Edward Lloyd Thomas (March 23, 1825 – March 8, 1898) was a Confederate brigadier general of infantry during the American Civil War from the state of Georgia. He was colonel of the 35th Georgia Infantry Regiment, assigned to Joseph R. Anderson's brigade, which became part of A.P. Hill's famed "Light Division". When Anderson left to take control of the Tredegar Iron Works in Richmond, Thomas was promoted to brigadier general to command the brigade. He retained this position for the rest of the war and was present at all of the major battles of the Army of Northern Virginia.

Thomas was a graduate of Oxford College of Emory University and served in the Mexican–American War. He was an uncle to famed Old West lawman Heck Thomas, who helped bring down the Doolin–Dalton Gang.

==Early life==
Thomas was born in Clarke County, Georgia, to Mary Thomas (née Hogue) and Edward Lloyd Thomas (surveyor) through whom he was descended from Edmund Thomas of Glamorgan. Edward Lloyd Thomas was the youngest of eleven children. He was a graduate of Oxford College of Emory University and served in the Mexican–American War from May 1847 until August 1848 as a second lieutenant in an independent company of Georgia mounted men. Before serving he farmed in Whitfield County, Georgia. Three of his brothers were Confederate officers: Henry Philip Thomas (b. 1810), a colonel in the 16th Regiment of Georgia, was killed in battle at Fort Sanders in Knoxville, Tennessee, in 1863; Lovick Pierce Thomas, I (1812–1878), captain and quartermaster of the 35th Georgia Infantry, resigned in 1863 due to injury; and Wesley Wailes Thomas (1820–1906) served as a major in Phillip's Legion of Cavalry.

==Civil War==
In October 1861, Thomas became colonel of the 35th Georgia Infantry. The regiment was attached to Brigadier General Joseph R. Anderson's brigade, which was initially stationed in Georgia but during the Peninsula Campaign was sent to the Richmond area to reinforce Joe Johnston's army. On May 27, 1862, the brigade was added to the newly created division of Major General A.P. Hill, soon to be known as the "Light Division". While commanding the regiment, Thomas suffered a minor wound at the Battle of Beaver Dam Creek (Mechanicsville) during the Seven Days Battles. Anderson was wounded at Glendale and afterwards resigned his commission to manage the Tredegar Iron Works in Richmond. Thomas then became permanent commander of the brigade, and on November 1 he was promoted to brigadier general, participating in all of the major battles and campaigns fought by the Army of Northern Virginia.

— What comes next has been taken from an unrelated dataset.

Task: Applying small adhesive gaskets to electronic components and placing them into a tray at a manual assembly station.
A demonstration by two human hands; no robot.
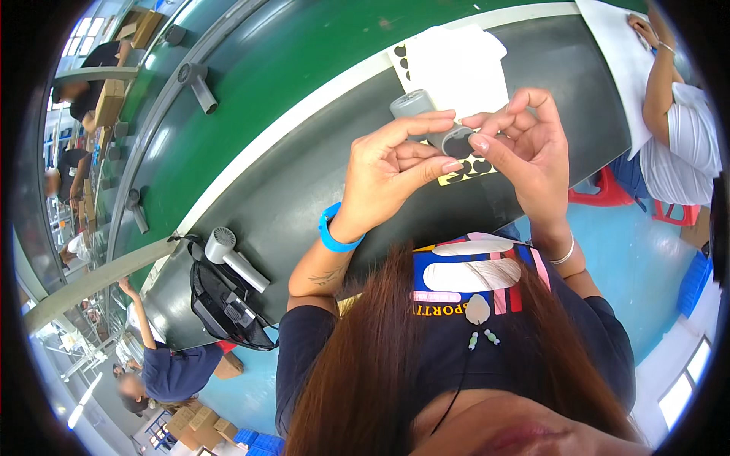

When division commander William D. Pender was mortally wounded at Gettysburg, the two ranking brigade commanders left in the division were Thomas and James H. Lane. Although both had been promoted to brigadier general the same day (November 1, 1862), Lane had received his colonel's commission in September 1861, a month before Thomas had become a colonel, and thus Lane outranked him and assumed temporary command of the division. It has been suggested that as a Georgian, Thomas was not favored in a division with two North Carolina brigades. He remained in command of his brigade until the Confederate surrender at Appomattox Court House in 1865.

==Postbellum career==
After the war, Thomas returned to Georgia and farmed in Newton County near Covington. In 1885, President Grover Cleveland appointed him to a position as a Special Agent of the Land Bureau in Kansas. Later he was made Indian Agent at the Sac and Fox Agency, Indian Territory, Oklahoma. After being in poor health for some time, Thomas died on March 8, 1898, in South McAlester, Indian Territory, and is buried in Kiowa, Oklahoma.